▸ **The task**
Beneath this task are records; print exactly the stretch of them from the line with "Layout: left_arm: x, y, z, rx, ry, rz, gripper" through the line with "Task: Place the", both ends included.

Excerpts from a dataset:
________________________

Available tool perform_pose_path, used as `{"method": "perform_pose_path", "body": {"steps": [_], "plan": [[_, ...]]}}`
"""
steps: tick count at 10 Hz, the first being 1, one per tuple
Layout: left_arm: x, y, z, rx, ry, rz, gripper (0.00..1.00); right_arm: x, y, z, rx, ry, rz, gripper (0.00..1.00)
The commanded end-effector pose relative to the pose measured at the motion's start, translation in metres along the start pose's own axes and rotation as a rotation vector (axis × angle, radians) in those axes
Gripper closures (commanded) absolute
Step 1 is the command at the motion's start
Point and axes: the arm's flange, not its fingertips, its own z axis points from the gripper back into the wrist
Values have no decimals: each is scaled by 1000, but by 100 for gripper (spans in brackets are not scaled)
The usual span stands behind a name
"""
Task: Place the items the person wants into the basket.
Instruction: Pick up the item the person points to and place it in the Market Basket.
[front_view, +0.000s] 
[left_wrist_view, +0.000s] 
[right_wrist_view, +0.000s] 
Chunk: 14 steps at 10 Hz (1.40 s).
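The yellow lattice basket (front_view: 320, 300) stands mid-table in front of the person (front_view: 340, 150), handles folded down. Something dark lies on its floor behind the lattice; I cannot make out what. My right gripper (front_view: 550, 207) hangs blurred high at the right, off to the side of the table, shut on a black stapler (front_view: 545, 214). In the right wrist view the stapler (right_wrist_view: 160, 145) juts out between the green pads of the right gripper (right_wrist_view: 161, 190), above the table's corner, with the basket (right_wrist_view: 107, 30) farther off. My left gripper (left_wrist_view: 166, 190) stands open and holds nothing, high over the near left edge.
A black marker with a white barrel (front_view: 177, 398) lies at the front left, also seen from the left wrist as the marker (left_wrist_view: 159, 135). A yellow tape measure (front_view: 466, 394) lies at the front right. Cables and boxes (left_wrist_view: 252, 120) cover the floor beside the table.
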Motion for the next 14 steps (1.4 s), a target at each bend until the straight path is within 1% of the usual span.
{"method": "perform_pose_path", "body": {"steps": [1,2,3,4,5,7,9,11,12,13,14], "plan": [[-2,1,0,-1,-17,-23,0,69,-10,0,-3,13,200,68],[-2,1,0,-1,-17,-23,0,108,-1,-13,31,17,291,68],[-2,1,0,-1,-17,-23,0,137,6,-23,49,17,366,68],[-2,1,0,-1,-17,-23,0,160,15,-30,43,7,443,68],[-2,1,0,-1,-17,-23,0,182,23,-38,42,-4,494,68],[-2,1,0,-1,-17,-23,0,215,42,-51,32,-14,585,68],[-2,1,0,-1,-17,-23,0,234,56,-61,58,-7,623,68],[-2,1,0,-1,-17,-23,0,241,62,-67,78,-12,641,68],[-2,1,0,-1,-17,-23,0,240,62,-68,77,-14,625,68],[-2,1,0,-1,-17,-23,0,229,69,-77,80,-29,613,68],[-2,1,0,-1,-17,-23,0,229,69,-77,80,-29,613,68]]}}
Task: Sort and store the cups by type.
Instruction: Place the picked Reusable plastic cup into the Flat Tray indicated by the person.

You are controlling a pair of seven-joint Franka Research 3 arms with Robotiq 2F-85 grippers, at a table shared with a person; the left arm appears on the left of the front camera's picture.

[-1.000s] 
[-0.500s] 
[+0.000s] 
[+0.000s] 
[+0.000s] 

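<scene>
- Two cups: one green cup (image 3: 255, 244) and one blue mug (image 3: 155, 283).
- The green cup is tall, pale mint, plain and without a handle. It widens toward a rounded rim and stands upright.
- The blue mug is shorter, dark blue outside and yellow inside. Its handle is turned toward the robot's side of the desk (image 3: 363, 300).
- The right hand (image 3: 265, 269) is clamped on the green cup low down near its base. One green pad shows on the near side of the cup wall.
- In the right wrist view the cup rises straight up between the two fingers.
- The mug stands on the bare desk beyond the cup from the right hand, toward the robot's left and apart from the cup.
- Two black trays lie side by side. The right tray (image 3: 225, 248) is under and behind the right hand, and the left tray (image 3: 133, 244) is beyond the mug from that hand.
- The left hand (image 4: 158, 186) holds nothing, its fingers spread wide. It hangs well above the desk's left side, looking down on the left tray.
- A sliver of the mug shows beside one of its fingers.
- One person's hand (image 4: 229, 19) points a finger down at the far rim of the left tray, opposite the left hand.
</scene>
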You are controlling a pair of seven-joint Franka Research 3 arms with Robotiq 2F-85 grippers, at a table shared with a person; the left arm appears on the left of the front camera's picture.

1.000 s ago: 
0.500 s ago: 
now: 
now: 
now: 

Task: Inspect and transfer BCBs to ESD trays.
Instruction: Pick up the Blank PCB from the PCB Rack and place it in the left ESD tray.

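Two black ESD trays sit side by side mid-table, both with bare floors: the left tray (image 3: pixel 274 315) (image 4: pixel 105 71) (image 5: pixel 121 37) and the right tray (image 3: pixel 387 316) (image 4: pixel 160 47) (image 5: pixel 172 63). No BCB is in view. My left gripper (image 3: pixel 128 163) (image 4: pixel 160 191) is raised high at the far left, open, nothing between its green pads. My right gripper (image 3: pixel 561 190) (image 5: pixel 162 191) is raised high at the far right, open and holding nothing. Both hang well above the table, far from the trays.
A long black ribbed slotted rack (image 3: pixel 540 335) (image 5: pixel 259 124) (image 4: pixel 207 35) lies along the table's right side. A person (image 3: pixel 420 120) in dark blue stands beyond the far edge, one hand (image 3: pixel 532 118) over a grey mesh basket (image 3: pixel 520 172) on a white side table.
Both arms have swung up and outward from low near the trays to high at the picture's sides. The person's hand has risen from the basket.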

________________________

▸ **Finished task**
Layout: left_arm: x, y, z, rx, ry, rz, gripper (0.00..1.00); right_arm: x, y, z, rx, ry, rz, gripper (0.00..1.00)
The commanded end-effector pose relative to the pose measured at the motion's start, translation in metres along the start pose's own axes and rotation as a rotation vector (axis × angle, radians) in those axes
Gripper closures (commanded) absolute
Step 1 is the command at the motion's start
Point and axes: the arm's flange, not its fingertips, its own z axis points from the gripper back into the wrist
Values have no decimals: each is scaled by 1000, but by 100 for gripper (spans in brackets are not scaled)
The usual span stands behind a name
"""
Task: Place the items the person wants into the basket.

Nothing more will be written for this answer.